On Friday, Google filed a motion to have a US-based antitrust case targeting Android dismissed, arguing that its licensing requirements for the mobile OS have not led to higher prices for consumers. Instead, the search giant noted, smart phone makers can choose between a free version of the OS or a paid version that includes Google apps and services.
"Google's conduct. . . actually promotes lawful competition," the Google filing claims.
In many ways, the case is a matter of semantics: A basic version of Android, called Android Open Source Project (AOSP) is indeed freely licensable. However, it doesn't come with a lot of the technologies consumers associate with and expect from "Android," so most device makers also license Google's apps and services, which are not free. That licensing comes with certain requirements regarding the availability and placement of Google apps—you can't preinstall just Google Maps, for example, you need to accept the whole app suite—and the default search engine, which must be set to Google.
That search engine requirement is at the heart of the suit. Because while it's possible to ship an AOSP-based handset and claim it's an "Android phone," in reality, a true Android phone also includes those Google apps and services and the configuration defaults demanded by Google.
"Google badly wants default search engine status because it results in more paid search-related advertisements," the original lawsuit claimed, "which are the source of most of its billions and billions of dollars in annual profits." This is certainly true. But the question is whether it is illegal. This lawsuit was filed on behalf of two individuals who believe that they overpaid for their smart phones, but the suit is of course seeking class action status. The overreaching issue here is whether Android owns a monopoly in the smart phone or search markets. If so, then Google—now legally a monopolist—must operate its intertwined businesses under a different set of rules.
The case, of course, mirrors the decades-earlier antitrust problems that once faced Microsoft and Windows.
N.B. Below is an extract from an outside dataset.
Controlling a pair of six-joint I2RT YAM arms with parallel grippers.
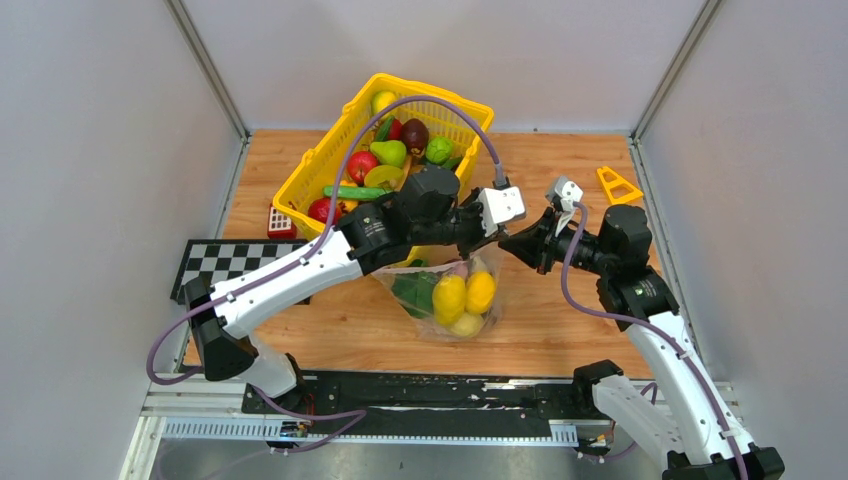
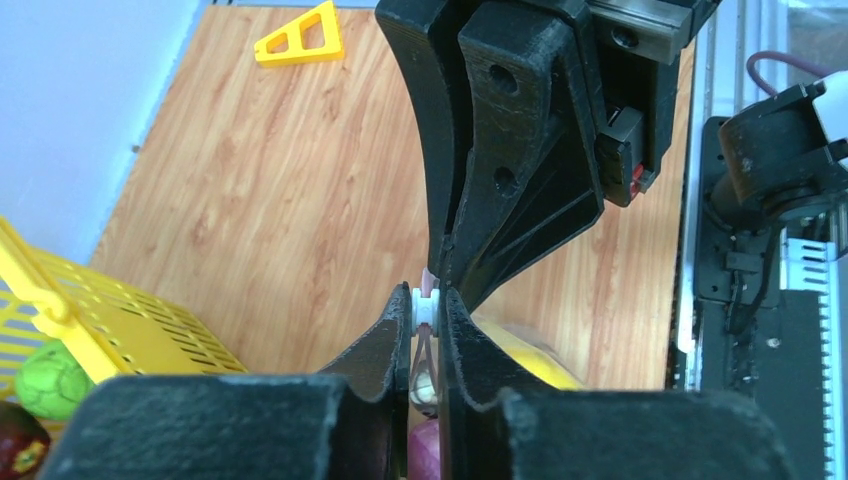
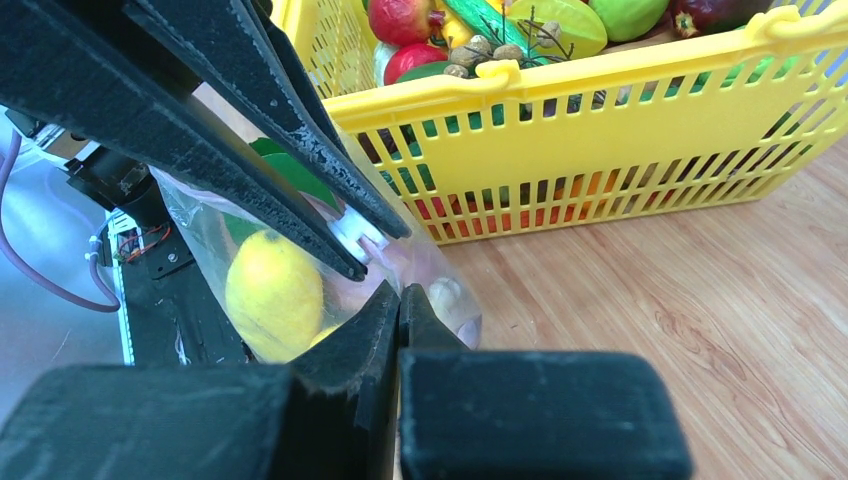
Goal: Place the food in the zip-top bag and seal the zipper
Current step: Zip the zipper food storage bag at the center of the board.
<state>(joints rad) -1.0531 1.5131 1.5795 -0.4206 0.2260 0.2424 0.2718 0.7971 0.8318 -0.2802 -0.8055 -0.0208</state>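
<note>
The zip-top bag [image 1: 450, 300] hangs just above the table, in front of the basket. It holds yellow lemons [image 1: 450, 295], a green piece [image 1: 415, 292] and a purple piece [image 2: 425, 455] of the food. My left gripper [image 2: 428, 308] is shut on the white slider [image 2: 427, 305] of the pink zipper [image 2: 425, 345]. My right gripper [image 3: 398, 300] is shut on the bag's top edge, tip to tip with the left gripper [image 1: 488, 238]. In the right wrist view a lemon [image 3: 272, 290] shows through the plastic, and the left fingers [image 3: 300, 170] pinch the slider [image 3: 355, 235].
A yellow basket [image 1: 300, 178] with several more toy fruits and vegetables stands behind the bag. A yellow triangle [image 1: 618, 186] lies at the back right. At the left are a checkerboard [image 1: 225, 262] and a red-and-white block [image 1: 281, 221]. Grey walls close three sides.
</note>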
In that US-based case, Microsoft was found to have illegally bundled so-called "middleware" applications in Windows that would disadvantage competing software products because most consumers don't change the defaults or take the time to install and compare other applications.
Google, however, notes that even those device makers who opt for the paid Google apps and services in Android—and virtually all of them do with the notable exceptions of Amazon.com and Microsoft Mobile/Nokia—can still preload competing applications on their Android handsets too. While they generally may not do so, consumers are also free to change the search engine and make other configuration changes to their phones as well.
It is perhaps notable that this isn't the only antitrust case related to Android and internet search that Google now faces, and should the firm somehow dodge a bullet in the US, it will continue to face ever-more vigilant scrutiny here and around the world. The firm is still embroiled in an attempted settlement with EU regulators over search violations, and this past week, Yelp joined a growing chorus of competitors who think Google is getting off too lightly. A competitor has launched an antitrust complaint in Europe based on Google's lock-in strategy with its Play Store (which is part of that Google apps and services requirement).
A hearing on Google's dismissal request is set for October.